The lounge around him hummed with low conversation, deals being struck in murmurs barely audible over the crackling neon lights and the distant wail of some forgotten melody from a half-broken speaker. Every shadow in the room felt like it was watching him. Every flicker of movement at the edges of his vision sent his pulse spiking. It wasn’t paranoia. It was certainty. He wasn’t just another player in the game anymore. He was a name spoken behind closed doors, a marked man walking through a city where power was measured in secrets and souls. And in a place like this, a marked man was just a dead man on borrowed time.
He rolled his shoulders, forcing himself to sit up straighter despite the fire licking through his ribs. No hesitation. No weakness. Whatever came next, he had to meet it head-on, because hesitation in the Undermarket was the same as a death sentence. The only way to survive was to stay ahead, to see the blade before it sank into your back. And that meant getting answers—fast.
He exhaled sharply, voice rough, barely more than a growl. “Alright.

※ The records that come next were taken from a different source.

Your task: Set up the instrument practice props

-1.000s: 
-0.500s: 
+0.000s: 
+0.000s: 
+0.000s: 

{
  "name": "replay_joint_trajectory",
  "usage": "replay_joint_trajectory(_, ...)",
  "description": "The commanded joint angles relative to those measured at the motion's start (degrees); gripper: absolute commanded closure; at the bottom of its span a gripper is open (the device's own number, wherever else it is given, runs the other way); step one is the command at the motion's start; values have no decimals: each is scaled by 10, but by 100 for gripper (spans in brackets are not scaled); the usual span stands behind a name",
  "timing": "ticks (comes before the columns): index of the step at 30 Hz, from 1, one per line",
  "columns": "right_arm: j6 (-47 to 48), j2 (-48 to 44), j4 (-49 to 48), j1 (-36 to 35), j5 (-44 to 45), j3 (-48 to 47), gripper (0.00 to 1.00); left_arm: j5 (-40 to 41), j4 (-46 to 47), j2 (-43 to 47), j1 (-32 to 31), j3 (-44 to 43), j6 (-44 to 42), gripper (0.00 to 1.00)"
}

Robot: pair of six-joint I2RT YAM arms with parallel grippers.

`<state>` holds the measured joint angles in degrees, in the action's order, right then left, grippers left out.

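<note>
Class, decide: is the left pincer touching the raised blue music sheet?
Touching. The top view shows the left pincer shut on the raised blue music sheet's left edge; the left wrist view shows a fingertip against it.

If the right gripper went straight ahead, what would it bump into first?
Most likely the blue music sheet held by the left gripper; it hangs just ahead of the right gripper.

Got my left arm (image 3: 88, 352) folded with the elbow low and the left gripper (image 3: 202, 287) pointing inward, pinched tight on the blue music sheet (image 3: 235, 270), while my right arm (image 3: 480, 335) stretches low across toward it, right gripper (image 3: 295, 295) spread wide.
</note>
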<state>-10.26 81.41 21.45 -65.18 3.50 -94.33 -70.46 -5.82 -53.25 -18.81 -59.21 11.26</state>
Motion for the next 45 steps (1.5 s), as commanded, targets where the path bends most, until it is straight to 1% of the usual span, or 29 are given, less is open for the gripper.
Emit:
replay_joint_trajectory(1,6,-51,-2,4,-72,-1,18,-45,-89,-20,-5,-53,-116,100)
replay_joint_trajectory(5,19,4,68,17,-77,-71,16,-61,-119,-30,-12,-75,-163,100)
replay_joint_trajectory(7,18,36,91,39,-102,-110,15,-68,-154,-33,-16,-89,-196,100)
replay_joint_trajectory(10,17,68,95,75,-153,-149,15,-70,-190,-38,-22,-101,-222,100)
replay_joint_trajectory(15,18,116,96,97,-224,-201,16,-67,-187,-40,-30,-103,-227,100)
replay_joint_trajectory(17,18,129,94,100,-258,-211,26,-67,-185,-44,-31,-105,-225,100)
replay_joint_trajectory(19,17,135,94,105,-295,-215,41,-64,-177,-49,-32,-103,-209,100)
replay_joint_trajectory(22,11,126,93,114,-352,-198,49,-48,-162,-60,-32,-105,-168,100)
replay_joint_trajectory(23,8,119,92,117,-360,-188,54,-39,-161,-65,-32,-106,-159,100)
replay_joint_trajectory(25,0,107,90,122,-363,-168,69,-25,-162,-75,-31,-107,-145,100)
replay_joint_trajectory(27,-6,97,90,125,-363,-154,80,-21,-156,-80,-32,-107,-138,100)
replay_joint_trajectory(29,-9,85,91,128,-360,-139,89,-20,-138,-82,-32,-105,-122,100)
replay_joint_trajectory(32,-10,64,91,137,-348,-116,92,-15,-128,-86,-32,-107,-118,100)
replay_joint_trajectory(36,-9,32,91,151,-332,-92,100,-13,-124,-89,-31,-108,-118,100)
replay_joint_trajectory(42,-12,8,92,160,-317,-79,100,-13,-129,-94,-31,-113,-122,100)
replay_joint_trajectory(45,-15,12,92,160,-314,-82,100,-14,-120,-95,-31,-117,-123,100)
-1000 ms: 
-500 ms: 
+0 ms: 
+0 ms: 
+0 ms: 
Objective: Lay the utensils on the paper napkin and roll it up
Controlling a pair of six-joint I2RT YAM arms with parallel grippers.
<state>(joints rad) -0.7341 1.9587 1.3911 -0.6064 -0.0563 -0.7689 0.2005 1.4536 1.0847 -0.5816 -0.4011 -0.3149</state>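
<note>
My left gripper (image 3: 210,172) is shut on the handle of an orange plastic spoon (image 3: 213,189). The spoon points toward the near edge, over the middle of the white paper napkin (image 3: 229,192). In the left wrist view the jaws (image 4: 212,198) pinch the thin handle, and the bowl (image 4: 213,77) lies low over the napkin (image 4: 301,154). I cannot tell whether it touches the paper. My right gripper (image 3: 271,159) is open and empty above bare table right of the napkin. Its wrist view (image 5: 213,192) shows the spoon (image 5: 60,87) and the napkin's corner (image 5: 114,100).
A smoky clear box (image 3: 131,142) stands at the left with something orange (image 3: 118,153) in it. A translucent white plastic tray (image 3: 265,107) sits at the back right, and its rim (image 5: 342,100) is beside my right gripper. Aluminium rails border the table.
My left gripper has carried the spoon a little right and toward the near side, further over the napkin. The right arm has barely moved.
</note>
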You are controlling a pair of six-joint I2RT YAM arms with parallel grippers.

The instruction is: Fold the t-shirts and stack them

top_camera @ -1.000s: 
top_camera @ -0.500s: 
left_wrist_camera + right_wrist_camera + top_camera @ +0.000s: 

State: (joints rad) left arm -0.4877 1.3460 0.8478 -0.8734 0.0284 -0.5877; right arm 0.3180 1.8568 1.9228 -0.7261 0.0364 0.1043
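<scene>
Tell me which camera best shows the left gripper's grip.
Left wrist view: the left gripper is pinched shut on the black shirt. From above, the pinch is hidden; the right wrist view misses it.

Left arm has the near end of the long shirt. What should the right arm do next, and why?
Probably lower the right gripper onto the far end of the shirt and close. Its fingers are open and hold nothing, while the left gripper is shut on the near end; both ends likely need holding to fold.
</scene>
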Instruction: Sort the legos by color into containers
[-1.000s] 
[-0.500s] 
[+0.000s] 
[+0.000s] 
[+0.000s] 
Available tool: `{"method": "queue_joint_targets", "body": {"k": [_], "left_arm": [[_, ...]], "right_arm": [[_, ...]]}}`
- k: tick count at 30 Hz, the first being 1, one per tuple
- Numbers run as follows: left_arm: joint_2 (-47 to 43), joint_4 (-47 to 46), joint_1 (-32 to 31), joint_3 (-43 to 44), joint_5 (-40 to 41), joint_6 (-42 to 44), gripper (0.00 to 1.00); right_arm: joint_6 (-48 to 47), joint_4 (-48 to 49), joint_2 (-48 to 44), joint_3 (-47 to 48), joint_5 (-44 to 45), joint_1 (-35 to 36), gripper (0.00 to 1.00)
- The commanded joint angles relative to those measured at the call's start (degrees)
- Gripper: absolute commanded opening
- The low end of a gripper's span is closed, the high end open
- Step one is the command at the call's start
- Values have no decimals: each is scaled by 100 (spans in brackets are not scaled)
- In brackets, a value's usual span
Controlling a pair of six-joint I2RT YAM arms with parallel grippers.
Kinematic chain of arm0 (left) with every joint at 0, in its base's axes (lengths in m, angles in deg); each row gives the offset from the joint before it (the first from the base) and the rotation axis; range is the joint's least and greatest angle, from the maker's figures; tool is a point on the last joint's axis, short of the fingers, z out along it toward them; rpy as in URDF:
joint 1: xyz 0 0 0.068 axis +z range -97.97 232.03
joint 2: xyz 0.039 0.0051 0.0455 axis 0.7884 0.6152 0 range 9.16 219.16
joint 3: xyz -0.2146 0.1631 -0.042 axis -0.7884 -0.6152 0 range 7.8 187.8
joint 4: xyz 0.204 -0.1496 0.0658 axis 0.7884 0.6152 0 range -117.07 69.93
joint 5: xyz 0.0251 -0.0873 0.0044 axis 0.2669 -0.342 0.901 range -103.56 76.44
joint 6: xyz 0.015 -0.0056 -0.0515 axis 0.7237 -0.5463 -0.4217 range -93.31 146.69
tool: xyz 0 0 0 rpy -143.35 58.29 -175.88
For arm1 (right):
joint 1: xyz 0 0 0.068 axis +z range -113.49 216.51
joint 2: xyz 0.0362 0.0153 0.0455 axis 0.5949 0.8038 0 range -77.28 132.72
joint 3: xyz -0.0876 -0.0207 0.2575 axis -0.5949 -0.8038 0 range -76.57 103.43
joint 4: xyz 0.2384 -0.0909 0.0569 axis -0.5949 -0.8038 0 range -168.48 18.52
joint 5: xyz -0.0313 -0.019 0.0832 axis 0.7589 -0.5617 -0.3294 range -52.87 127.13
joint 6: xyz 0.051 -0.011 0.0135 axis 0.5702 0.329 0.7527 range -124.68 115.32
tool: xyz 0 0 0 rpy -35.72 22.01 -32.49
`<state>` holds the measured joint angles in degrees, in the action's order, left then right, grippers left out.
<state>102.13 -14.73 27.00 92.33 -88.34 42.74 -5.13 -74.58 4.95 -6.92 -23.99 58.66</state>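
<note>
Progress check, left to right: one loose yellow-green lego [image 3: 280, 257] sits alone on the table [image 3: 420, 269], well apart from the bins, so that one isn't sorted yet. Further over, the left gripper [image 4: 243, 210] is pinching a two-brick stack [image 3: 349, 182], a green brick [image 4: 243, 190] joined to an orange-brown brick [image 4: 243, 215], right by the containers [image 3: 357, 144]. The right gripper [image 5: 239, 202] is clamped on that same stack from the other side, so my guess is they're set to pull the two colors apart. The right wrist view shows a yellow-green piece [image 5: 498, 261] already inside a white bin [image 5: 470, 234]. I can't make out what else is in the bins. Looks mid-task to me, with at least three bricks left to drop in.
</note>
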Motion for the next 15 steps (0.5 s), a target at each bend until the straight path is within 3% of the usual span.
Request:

Who’s coming for me next?”
The Broker’s grin was as sharp as ever, a crescent moon of amusement and quiet malice. He steepled his fingers, taking his time, as if savoring the moment. Then, with the lazy flick of a wrist, a map unfolded on the table between them. No mere piece of parchment—this was a thing of power, ink shifting, sigils burning against the paper like embers waiting to ignite.
Three symbols. Three factions. Three nightmares wrapped in the trappings of empires.
The Broker tilted his head. “That depends.” His grin widened. “Which enemy do you want to piss off first?”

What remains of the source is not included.